The separation will no doubt help Britain’s aggressive tabloid press barons sell more newspapers, as they have been for months while the story unfolded in big, black headlines on their front pages.
But other businesses able to cash in on the larger-than-life image of the royal family may not do so well as the royals become increasingly human in the eyes of their subjects.
The tourism industry is perhaps the greatest beneficiary of the public’s fascination with royalty.

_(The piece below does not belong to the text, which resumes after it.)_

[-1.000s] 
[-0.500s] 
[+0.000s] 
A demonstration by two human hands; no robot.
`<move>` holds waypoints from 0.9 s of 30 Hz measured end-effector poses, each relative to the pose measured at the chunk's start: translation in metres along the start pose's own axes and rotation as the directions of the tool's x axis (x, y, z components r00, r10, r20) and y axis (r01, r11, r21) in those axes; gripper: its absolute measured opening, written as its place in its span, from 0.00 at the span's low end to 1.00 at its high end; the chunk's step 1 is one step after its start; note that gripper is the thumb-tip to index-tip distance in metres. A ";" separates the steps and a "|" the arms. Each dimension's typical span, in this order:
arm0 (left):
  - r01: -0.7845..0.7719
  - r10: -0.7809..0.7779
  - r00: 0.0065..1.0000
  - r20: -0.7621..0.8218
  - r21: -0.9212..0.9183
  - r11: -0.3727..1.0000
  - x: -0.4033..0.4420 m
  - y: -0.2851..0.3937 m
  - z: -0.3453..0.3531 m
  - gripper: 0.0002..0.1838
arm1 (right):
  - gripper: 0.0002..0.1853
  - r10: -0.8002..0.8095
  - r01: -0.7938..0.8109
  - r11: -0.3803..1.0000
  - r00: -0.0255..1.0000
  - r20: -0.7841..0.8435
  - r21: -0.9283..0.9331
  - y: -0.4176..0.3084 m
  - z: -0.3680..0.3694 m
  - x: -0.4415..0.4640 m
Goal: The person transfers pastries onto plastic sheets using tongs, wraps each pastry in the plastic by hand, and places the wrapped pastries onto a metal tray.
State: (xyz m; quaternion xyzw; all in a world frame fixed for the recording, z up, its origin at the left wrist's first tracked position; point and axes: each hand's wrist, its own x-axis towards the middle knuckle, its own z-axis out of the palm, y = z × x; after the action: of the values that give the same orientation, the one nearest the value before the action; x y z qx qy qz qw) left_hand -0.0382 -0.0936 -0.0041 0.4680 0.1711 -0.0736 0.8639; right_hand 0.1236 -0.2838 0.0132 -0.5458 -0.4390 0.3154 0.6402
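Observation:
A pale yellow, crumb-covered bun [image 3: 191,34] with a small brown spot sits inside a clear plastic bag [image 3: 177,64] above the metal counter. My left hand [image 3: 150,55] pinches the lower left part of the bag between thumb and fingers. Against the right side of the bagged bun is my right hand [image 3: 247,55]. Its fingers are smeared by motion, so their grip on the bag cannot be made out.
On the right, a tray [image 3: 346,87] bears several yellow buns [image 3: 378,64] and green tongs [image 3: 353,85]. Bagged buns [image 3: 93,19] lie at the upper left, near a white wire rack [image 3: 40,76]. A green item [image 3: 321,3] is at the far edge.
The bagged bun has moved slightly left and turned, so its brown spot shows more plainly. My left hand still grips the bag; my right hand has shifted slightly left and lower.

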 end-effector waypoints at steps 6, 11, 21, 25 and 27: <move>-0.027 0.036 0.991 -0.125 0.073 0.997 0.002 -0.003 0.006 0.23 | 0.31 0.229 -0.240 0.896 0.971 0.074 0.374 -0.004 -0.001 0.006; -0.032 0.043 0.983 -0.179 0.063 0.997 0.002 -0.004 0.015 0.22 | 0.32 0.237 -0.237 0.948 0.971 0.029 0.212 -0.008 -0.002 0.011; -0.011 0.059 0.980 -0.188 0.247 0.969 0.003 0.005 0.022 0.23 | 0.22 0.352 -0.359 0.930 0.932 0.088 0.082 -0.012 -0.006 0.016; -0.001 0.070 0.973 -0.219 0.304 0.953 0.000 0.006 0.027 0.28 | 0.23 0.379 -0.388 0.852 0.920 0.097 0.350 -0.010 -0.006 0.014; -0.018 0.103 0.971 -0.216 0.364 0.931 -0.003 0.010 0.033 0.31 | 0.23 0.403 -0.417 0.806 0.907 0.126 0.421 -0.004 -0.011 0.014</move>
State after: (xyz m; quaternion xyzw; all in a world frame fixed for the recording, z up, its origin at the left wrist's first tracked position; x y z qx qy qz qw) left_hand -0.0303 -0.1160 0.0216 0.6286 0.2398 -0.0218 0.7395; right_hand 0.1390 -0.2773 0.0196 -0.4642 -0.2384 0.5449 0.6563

Britain’s castles and royal palaces are a big drawing card.
″Our overseas offices recorded a noticeable rise in inquiries about Britain following the Prince and Princess of Wales’s wedding in 1981,″ the British Tourist Authority said in a statement issued last spring.
The tourist authority estimated that 20 percent of London’s long-haul visitors come ″because of its history and pageantry, and royalty - past and present.″
But a tourist authority spokeswoman dismissed suggestions that the royal split could dampen the enthusiasm that the marriage had once kindled.
″I think there will be a flurry of interest in the royal family, but I don’t think there will be any appreciable long-term effect,″ Pat Murray said. ″I think people are just as interested as they ever were in the royal family and the pageantry and the sites.″
The monarchy also brings money to businesses through coveted royal warrants, seals testifying that such upscale retailers as Harrods or such manufacturers as tea maker Twinings supply members of the royal family. They are the royal equivalent of Michael Jordan endorsing Wheaties cereal, though the endorsement is more refined.
For example, boxes of Twinings tea, sold throughout the United States as well as Britain, carry a royal seal and the inscription ″By appointment to Her Majesty Queen Elizabeth II.″
Would such words take on less grandeur if the throne were someday occupied by a separated, but not divorced Charles and Diana? Major acknowledged before Parliament that this could happen - an idea not warmly embraced by all Britons.